Theresa May’s deal isn’t ‘Brexit in name only’ – it’s the best way to leave the EU

Referendums pose a challenge to representative democracies – namely, how does a simple yes-or-no question, like whether to remain in the EU, survive contact with the reality of negotiation, legislation and practical implementation?

It is more challenging still when the result was as narrow as the Brexit vote.

The answer to reconciling this web of contradictions is the Brexit deal that we now have before us.

As someone in business who voted for Brexit, I believe Theresa May’s deal to be an acceptable result, born of trying to take a general mandate through these complexities.

It does deliver Brexit: the UK will no longer be a member of the EU.

Nor can it be said to be “Brexit in name only”, as some critics claim. We will get control of both our borders and our laws, and will stop paying anything like the same sums into the EU budget.

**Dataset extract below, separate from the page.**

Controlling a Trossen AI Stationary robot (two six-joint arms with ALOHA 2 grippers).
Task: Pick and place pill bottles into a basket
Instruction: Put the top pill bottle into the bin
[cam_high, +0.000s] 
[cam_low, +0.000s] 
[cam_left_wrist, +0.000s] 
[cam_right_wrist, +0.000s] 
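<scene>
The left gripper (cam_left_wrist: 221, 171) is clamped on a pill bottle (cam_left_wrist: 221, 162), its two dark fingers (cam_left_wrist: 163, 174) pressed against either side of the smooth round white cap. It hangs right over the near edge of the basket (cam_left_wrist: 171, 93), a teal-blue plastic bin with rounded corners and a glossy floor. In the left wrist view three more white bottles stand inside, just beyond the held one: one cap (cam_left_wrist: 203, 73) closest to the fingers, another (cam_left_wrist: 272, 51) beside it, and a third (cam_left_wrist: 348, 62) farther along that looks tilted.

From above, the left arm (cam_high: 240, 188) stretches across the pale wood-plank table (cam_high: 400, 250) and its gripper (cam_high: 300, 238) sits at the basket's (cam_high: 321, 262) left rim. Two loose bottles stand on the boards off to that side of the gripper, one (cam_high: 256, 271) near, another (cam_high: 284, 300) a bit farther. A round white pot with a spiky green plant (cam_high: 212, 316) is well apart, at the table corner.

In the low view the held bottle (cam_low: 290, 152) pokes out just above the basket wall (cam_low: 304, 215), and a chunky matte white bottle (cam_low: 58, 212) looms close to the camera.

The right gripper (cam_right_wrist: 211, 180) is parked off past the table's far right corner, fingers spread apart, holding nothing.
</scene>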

So why does this deal seem to attract so little support among parliamentarians?

For those Remainers who say that this is just a worse version of the status quo, I would simply remind them that the status quo is not available. The British people voted to leave, and leave we must.

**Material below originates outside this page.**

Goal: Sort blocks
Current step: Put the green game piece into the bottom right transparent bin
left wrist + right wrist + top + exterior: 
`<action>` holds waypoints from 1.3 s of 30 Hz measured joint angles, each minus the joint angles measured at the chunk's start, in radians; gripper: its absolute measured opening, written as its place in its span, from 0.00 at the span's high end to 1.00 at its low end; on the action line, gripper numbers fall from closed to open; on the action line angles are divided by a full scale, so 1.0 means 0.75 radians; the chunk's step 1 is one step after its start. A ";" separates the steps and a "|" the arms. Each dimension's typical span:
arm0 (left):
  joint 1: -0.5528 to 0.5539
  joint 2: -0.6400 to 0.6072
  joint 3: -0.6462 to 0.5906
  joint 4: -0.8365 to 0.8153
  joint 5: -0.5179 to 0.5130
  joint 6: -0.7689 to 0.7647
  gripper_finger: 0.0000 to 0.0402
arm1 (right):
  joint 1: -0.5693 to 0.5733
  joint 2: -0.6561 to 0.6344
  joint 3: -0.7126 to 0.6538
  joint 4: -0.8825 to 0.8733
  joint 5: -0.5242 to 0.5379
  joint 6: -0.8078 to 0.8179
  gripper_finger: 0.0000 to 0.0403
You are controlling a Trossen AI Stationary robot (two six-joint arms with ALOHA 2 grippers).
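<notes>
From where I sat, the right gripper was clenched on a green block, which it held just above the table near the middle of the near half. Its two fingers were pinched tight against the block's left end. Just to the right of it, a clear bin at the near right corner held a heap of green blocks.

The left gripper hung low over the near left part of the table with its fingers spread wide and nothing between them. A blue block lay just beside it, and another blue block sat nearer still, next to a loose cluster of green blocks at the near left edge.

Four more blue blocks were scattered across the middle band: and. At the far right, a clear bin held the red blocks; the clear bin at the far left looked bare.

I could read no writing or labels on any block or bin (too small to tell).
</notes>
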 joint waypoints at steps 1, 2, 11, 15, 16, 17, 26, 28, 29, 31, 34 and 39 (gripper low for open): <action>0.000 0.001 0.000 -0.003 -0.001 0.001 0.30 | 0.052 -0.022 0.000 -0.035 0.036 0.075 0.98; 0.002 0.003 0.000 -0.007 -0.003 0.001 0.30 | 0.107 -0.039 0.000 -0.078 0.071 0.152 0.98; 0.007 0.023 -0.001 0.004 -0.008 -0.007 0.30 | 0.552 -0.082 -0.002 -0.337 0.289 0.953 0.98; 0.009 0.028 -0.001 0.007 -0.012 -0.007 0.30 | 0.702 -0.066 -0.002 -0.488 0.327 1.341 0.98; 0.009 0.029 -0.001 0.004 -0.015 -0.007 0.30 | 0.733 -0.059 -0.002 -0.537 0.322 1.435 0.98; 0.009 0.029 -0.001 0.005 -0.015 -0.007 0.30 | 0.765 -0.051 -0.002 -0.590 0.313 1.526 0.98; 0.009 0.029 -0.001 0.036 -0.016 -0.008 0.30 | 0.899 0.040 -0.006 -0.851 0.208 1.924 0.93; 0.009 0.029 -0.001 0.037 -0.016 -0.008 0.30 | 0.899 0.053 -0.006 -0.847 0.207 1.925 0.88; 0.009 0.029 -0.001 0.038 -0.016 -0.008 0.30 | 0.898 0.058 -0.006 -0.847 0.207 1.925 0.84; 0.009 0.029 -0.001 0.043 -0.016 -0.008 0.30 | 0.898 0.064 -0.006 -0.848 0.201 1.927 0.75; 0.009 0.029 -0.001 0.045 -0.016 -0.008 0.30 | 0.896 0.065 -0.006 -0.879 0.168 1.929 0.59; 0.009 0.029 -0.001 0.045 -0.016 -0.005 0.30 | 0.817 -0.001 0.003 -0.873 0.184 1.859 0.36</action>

The worst thing the UK could do is reject the referendum result and force people to vote again. Have MPs forgotten the trauma we went through as a country in 2016?

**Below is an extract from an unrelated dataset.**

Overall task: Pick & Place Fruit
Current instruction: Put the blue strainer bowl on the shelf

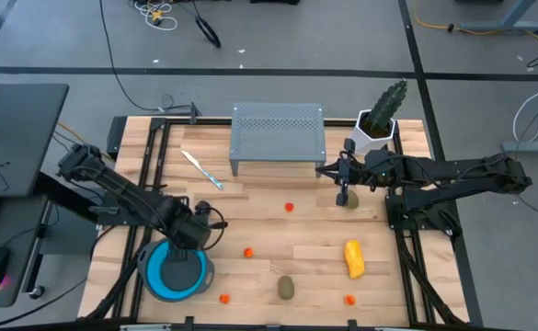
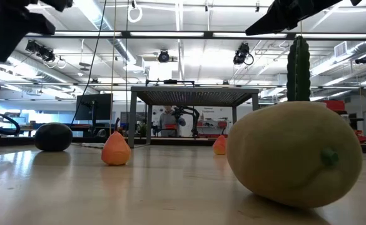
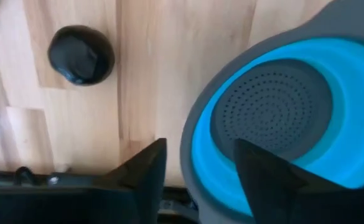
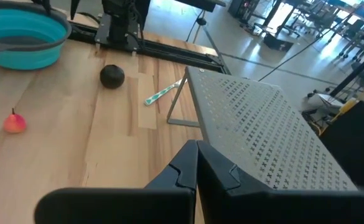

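A blue and grey strainer bowl (image 1: 172,274) sits at the near left of the wooden table. My left gripper (image 3: 197,171) hangs open over its rim, pointing down, with nothing between the fingers. The dark purple ball (image 3: 81,55) lies on the table beside the bowl. An olive-brown oval (image 1: 350,199) rests below my right gripper (image 1: 329,171), which is shut and held above the table's middle right. A yellow-orange oblong (image 1: 353,258), a second olive oval (image 1: 287,288) and several small orange-red balls (image 1: 248,252) lie on the near half of the table.
A grey perforated metal stand (image 1: 278,134) occupies the far middle. Beside it, at the far right, stands a green cactus in a white pot (image 1: 382,118). A white-and-blue stick (image 1: 202,170) lies left of the stand. Black frame rails (image 1: 151,165) run along the table's sides.
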`<control>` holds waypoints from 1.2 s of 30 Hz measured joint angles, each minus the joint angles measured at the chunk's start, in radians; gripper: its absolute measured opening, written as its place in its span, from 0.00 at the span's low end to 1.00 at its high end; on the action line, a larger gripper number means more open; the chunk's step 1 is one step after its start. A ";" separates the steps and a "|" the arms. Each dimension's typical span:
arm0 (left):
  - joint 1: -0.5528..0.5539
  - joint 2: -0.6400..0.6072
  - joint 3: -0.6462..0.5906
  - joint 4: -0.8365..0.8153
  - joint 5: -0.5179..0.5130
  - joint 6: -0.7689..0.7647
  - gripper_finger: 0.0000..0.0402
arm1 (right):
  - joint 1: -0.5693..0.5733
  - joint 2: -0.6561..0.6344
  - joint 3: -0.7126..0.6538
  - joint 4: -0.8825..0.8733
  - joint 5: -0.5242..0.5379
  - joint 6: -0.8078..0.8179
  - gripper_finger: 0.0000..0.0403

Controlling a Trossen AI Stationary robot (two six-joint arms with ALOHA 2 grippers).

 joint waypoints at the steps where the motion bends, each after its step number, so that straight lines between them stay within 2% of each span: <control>1: -0.003 0.000 -0.014 0.016 0.000 -0.018 0.54 | 0.000 0.000 0.000 0.000 0.000 -0.001 0.02; 4: -0.010 -0.010 -0.040 0.027 0.024 -0.050 0.58 | 0.000 0.000 0.000 0.013 0.001 -0.041 0.02; 9: -0.026 -0.023 -0.067 0.061 0.023 -0.091 0.58 | 0.000 0.000 0.000 0.050 0.001 -0.090 0.02; 18: -0.047 -0.071 -0.214 0.144 0.032 -0.113 0.56 | 0.000 0.000 0.000 -0.003 0.002 -0.065 0.02; 25: -0.047 -0.136 -0.352 0.269 0.046 -0.123 0.56 | 0.000 0.000 0.000 -0.029 0.001 -0.013 0.02; 36: -0.016 -0.150 -0.459 0.391 0.060 -0.112 0.46 | 0.001 0.000 0.000 -0.030 -0.002 0.034 0.02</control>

It is exactly this patronising philosophy that voters don’t know what is best for them which now sees the EU itself battling through a crisis of democracy and legitimacy – we will surely see the consequences of this attitude in the 2019 European elections.

For those who argue that May’s deal fails to realise the full potential and opportunity of Brexit, I would say that, while this is true in the immediate term, the benefits will still come.

Hardline Leavers seem to advocate a sequencing of chaos and uncertainty followed by opportunity. This deal delivers certainty and stability followed by opportunity.

The future Brexit opportunity is still open for us to seize, but without this deal, manufacturers employing hundreds of thousands of people will take steps to move out of the UK. I know, because I have talked to them directly.

Sceptics will still say that this locks us into an EU-like agreement forever, but it quite clearly does not. It is in neither side’s interest that the withdrawal agreement becomes a permanent arrangement.

That is why the much-quoted phrase that the EU and the UK have a binding obligation to use their “best endeavours” to agree a future arrangement that supersedes the backstop should find favour with both cynics and the faithful.

Far from the worst of both worlds, I would argue the opposite. This deal provides for stability and certainty now (the stock economic arguments of the Remainers), and the credible promise of Brexit dividends on trade still to come (the stock arguments of Leavers).

Translating plebiscites into practical policy is always a matter of compromise, and that is what this deal is. And that is why I will be voting for it in the House of Lords.